#### WORK REQUEST
Copy out all of the data word for word. Omit every picture.

#### SUPPLIED MATERIAL
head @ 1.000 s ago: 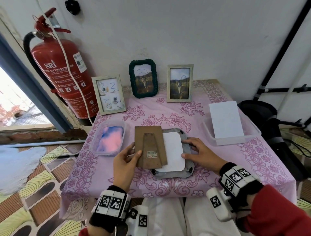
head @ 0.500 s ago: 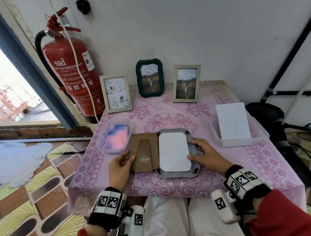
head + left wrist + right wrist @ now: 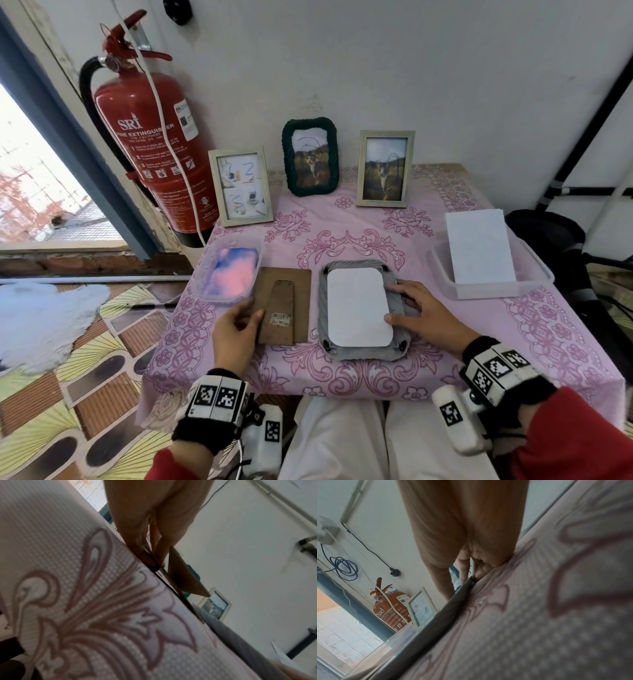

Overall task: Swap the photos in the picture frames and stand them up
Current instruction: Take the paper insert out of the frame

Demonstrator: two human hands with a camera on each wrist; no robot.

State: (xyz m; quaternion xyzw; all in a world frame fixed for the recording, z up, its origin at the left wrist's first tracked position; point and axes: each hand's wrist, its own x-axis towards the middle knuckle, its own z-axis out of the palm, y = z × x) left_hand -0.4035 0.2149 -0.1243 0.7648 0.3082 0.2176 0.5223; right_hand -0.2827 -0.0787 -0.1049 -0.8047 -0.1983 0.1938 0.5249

#### OUTPUT
head @ 1.000 s ago: 
head @ 0.500 s ago: 
head + left wrist + right wrist @ now: 

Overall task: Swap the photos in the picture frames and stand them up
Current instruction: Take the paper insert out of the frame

Demonstrator: two human hands with a camera on each wrist; no robot.

State: (xyz m; quaternion xyzw; all in a world frame fixed for the recording, z up, its origin at the left wrist's first tracked position; point and axes: each hand's wrist, its own x-axis towards the middle knuckle, its own z-axis out of the palm, y = z × x) left_hand -0.4035 0.2149 -0.1243 0.7648 0.3082 0.2176 0.5223; right_hand -0.2827 -0.0787 -0.1049 -0.8047 -0.1983 0.1938 0.5249

The response to this exercise is now finished.